Przypowieść o gniewie i samokontroli, na motywach historii z powieści “Autostopem przez galaktykę”
Dziewczyna czekała na swój lot na dużym lotnisku. Lot był opóźniony i musiała czekać kilka godzin na samolot. Kupiła książkę i pudełko ciasteczek i czekała na samolot.
Krzesło było wygodne. Obok było puste krzesło z pudełkiem ciasteczek, a na następnym krześle siedział mężczyzna czytający gazetę.
Dziewczyna wzięła ciasteczko, ale i mężczyzna również wziął ciasteczko! Bardzo ją to zdenerwowało, ale nic nie powiedziała i kontynuowała czytanie. Potem za każdym razem, gdy brała ciastko, mężczyzna również brał ciastko!
Dziewczyna była wściekła, ale nie chciała robić awantury na zatłoczonym lotnisku.
Gdy pozostało tylko jedno ciasteczko, pomyślała sobie:
“Ciekawe, co teraz zrobi ten prostak!”
Jakby czytając w jej myślach, mężczyzna wziął ciastko, złamał na pół i podał jej nie podnosząc wzroku znad gazety.
Tego było już za wiele!
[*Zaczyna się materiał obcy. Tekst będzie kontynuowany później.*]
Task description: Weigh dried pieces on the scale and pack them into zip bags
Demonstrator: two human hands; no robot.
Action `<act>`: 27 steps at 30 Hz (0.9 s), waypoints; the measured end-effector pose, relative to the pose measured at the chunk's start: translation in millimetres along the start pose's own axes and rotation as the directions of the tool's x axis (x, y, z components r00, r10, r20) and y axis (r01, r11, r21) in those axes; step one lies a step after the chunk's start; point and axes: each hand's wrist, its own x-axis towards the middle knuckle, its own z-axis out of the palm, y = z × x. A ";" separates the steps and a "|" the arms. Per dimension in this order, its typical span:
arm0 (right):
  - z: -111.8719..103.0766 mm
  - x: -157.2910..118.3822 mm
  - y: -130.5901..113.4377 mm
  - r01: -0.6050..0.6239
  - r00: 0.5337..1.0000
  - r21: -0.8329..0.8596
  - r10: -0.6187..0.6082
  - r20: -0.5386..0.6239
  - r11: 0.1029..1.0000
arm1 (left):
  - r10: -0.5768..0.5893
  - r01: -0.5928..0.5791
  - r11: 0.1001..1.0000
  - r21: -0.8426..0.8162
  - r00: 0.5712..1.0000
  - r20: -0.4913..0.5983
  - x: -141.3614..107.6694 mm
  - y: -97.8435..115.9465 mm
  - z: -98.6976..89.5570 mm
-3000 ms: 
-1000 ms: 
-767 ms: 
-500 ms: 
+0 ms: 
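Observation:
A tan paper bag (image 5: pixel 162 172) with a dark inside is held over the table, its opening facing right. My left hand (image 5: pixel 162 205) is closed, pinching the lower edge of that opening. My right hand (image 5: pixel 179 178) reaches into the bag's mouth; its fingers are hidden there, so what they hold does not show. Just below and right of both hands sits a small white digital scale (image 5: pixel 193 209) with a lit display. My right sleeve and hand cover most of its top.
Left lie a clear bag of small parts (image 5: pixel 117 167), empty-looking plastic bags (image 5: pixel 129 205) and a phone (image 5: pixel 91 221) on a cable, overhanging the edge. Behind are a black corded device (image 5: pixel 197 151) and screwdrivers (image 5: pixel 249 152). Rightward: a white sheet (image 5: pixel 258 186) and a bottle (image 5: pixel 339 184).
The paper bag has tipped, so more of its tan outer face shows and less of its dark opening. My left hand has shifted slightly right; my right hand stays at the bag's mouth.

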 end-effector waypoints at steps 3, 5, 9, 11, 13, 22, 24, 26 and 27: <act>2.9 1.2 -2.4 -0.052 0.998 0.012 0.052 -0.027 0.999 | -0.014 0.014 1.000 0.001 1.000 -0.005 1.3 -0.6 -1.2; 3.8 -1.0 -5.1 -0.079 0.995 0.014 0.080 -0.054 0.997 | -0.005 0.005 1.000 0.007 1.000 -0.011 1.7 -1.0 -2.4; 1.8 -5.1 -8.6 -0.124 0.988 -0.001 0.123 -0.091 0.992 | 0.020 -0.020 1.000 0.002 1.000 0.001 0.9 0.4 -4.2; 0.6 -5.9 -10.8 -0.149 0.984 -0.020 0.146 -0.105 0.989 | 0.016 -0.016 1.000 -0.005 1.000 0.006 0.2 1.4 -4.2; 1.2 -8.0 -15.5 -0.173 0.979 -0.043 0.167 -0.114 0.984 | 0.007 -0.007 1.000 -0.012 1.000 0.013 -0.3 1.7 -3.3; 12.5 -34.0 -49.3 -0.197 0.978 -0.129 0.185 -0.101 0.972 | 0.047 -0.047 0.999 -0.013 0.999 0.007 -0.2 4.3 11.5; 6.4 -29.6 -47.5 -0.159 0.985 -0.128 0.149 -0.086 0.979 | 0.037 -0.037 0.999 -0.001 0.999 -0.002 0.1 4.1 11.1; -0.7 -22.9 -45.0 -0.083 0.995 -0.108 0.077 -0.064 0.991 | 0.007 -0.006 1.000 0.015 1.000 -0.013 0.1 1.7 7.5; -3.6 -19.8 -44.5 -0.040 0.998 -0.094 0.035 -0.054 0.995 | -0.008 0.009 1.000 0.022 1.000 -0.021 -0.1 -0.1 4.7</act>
Dziewczyna wstała, zabrała swoje rzeczy i poszła…
Kiedy później siedziała już w swoim samolocie i sięgała po okulary do torebki, jej ręka natrafiła na… pudełko ciasteczek. Teraz dopiero przypomniała sobie, że położyła swoje ciastka do torebki… i dotarło do niej, że człowiek, którego uważała za prostaka, dzielił się z nią swoimi ciastkami z dobroci, nie okazując przy tym ani krzty złości czy gniewu, gdy ona bez pytania zjadała jego ciastka.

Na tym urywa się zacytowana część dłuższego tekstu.